### What you need to do
Take the records below and set down exactly the lines from the one with "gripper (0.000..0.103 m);" to the one with "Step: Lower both", ends included; do not copy the pictures.

### Input data
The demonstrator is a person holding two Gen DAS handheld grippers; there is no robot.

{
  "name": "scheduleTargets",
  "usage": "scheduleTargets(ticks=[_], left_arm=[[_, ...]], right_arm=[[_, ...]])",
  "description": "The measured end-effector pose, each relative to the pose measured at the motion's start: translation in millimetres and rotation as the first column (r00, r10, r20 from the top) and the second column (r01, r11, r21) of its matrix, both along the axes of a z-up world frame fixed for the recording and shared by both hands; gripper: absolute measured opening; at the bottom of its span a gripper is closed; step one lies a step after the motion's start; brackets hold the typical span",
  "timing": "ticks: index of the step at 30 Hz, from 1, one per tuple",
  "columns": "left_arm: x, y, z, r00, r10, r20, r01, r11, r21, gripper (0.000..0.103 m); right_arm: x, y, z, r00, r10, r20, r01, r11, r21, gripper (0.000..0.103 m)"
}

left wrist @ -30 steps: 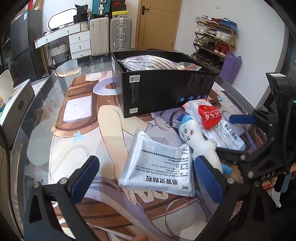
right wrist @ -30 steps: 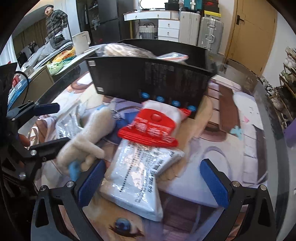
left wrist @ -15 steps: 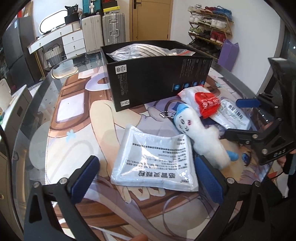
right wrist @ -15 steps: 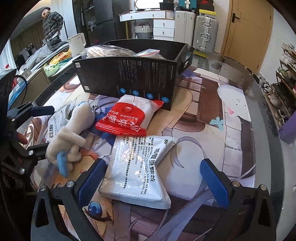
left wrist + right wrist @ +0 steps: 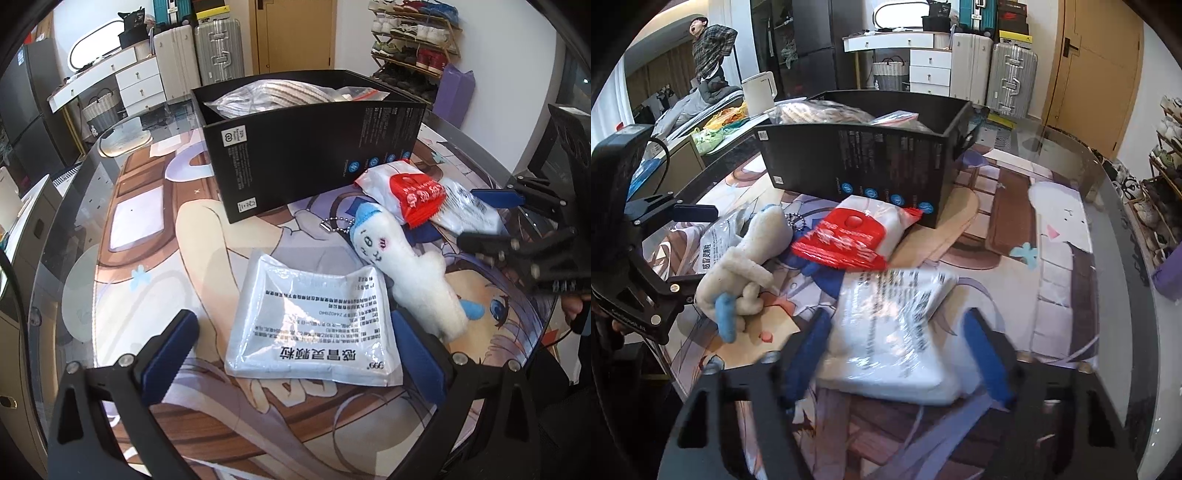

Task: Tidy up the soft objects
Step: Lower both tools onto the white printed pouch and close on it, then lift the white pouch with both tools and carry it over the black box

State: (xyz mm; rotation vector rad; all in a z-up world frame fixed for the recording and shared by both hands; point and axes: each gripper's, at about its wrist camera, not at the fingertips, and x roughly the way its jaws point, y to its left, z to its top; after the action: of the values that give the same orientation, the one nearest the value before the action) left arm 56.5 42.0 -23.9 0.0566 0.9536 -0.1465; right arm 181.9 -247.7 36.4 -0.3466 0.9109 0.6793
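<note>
Right wrist view: the right gripper has its jaws closed in on a white medicine pouch on the table mat, near the black box. The left gripper sits wide apart around another flat pouch, with the plush toy just beside it.

- Black box: matt cardboard, smooth, small printed labels.
- Silver pouch, in front of the box: glossy foil-like plastic, creased, bright glare.
- White packet, right of the box front: glossy clear film, crinkled, over soft white filling.
- Red-and-white pack, against the box: shiny plastic wrap.
- Plush toy, beside the pouch: fuzzy cloth, matt; bead chain looks metal.
- Table: printed mat under reflective glass.
- Left gripper, right gripper: matt black plastic, blue pads.
</note>
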Motion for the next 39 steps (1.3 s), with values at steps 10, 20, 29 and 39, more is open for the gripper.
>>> scheduleTargets(ticks=[10, 20, 29, 39], left_arm=[[-11.6, -7.1, 6.8, 0.998, -0.033, 0.049, 0.034, 0.999, -0.011, 0.068], [-16.8, -2.8, 12.7, 0.997, -0.012, 0.079, 0.015, 0.999, -0.038, 0.051], [-23.7, 2.5, 18.2, 0.995, 0.020, 0.101, -0.013, 0.998, -0.063, 0.050], [-28.8, 9.9, 26.0, 0.990, 0.046, 0.134, -0.036, 0.996, -0.079, 0.050]], right_arm=[[0.4, -9.8, 2.3, 1.000, 0.015, -0.010, -0.015, 1.000, 0.018, 0.052], [-2.3, -11.8, 2.6, 0.999, 0.032, -0.001, -0.032, 0.999, 0.028, 0.047], [-8.9, -17.6, 8.8, 0.999, 0.043, 0.016, -0.044, 0.998, 0.039, 0.037], [-6.1, -23.5, 9.8, 1.000, 0.006, 0.011, -0.006, 0.999, 0.045, 0.031]])
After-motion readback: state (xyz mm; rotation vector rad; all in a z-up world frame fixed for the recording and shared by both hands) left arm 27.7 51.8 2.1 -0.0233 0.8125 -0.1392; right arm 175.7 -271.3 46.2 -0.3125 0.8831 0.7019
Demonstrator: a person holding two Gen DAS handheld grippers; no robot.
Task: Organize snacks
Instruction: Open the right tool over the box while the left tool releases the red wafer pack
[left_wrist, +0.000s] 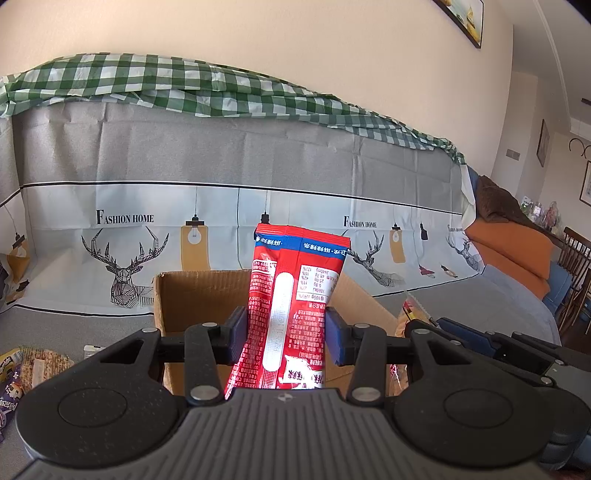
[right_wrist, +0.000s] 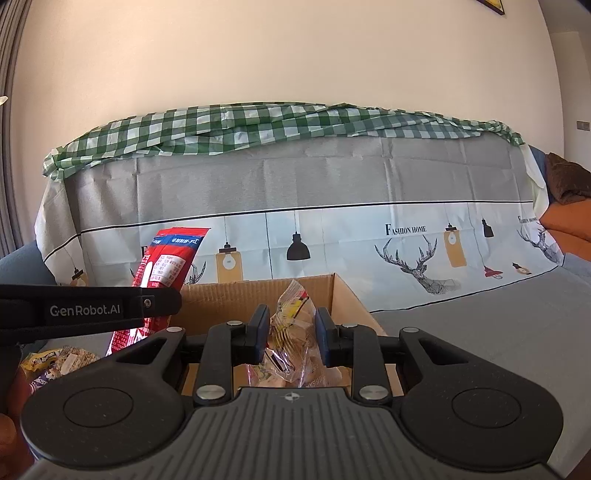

### Response area
  "columns": "left_arm: x, y, z, r00, r10, r20, r01, r11, r21, gripper (0.000..0.103 m); right_arm: x, y, z, r00, r10, r20, r01, r11, r21, gripper (0.000..0.103 m)"
}

left wrist @ -30 steps: 
right wrist @ -30 steps: 
left wrist @ -15 steps: 
right wrist @ -15 steps: 
left wrist + right wrist @ +0 steps: 

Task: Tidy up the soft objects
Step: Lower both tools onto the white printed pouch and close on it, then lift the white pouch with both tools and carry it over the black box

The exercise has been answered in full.